**REQUIREMENT**:
Print, exactly as they stand, the lines from the start of the listing to the line containing "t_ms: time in", inclusive.
▬▬▬▬▬▬▬▬▬▬
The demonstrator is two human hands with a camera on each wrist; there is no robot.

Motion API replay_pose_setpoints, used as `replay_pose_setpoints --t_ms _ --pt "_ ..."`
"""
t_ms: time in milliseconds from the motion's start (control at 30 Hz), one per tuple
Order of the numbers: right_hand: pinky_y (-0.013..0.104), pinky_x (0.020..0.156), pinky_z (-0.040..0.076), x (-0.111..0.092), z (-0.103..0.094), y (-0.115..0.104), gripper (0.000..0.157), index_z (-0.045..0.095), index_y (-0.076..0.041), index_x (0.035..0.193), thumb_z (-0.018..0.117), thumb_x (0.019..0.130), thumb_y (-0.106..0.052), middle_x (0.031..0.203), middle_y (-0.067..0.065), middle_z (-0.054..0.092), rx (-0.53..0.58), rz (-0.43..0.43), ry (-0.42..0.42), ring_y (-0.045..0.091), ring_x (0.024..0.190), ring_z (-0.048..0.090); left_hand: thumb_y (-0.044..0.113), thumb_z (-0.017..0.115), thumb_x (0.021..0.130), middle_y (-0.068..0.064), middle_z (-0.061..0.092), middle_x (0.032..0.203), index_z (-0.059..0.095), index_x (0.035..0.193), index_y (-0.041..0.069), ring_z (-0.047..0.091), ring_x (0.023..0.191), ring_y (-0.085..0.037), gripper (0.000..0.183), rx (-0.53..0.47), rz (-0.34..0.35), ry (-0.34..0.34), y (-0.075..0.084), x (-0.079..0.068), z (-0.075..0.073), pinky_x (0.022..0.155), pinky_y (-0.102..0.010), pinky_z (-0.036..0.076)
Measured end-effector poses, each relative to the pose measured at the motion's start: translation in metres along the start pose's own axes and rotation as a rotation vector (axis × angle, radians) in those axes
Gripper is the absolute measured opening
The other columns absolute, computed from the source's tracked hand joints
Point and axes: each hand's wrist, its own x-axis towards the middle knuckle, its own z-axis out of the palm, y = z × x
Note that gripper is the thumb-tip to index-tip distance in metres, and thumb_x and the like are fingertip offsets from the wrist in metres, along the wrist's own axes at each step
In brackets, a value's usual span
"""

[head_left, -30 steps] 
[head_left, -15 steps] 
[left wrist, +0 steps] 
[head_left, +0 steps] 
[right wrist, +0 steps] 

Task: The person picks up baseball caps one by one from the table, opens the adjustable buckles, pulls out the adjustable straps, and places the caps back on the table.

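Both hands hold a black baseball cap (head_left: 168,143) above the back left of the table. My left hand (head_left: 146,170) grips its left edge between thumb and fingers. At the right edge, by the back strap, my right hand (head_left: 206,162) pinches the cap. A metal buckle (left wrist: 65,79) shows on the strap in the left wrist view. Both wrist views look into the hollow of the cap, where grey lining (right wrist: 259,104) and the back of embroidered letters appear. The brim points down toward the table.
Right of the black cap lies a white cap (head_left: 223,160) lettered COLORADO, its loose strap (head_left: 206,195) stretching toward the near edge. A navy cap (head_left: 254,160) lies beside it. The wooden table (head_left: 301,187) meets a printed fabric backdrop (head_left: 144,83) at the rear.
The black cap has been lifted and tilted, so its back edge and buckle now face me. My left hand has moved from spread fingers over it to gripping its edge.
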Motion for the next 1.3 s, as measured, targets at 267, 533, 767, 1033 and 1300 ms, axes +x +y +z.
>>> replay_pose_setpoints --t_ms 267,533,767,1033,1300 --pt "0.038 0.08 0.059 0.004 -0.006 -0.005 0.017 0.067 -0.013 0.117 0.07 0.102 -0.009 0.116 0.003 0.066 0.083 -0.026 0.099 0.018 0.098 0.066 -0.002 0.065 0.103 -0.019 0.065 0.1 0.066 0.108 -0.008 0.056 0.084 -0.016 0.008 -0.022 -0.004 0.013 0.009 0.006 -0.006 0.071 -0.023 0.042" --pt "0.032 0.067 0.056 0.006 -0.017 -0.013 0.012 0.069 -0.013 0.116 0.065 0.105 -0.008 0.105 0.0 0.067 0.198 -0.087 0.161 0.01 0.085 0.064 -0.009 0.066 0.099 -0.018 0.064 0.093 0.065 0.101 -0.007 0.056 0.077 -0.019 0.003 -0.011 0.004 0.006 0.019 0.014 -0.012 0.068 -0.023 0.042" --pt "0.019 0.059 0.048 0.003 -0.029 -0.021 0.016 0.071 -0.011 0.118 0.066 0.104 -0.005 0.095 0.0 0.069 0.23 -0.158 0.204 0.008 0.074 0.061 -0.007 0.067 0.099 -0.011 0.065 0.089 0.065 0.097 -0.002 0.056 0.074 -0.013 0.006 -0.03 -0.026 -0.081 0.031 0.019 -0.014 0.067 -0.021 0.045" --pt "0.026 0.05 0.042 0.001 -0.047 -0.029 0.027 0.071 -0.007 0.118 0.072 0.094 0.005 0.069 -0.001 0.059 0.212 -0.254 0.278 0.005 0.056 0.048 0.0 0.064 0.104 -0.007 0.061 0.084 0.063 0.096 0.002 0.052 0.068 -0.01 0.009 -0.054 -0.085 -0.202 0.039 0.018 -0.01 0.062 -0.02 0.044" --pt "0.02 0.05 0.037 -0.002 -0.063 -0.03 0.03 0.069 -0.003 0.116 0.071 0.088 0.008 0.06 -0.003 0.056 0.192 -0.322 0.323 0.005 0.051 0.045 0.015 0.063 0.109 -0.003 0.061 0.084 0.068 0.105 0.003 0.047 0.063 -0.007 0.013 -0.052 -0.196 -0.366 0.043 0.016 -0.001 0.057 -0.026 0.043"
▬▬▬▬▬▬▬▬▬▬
**RESPONSE BELOW**:
The demonstrator is two human hands with a camera on each wrist; there is no robot.

Motion API replay_pose_setpoints, used as `replay_pose_setpoints --t_ms _ --pt "_ ..."`
"""
t_ms: time in milliseconds from the motion's start (control at 30 Hz), one per tuple

The complete answer has been given.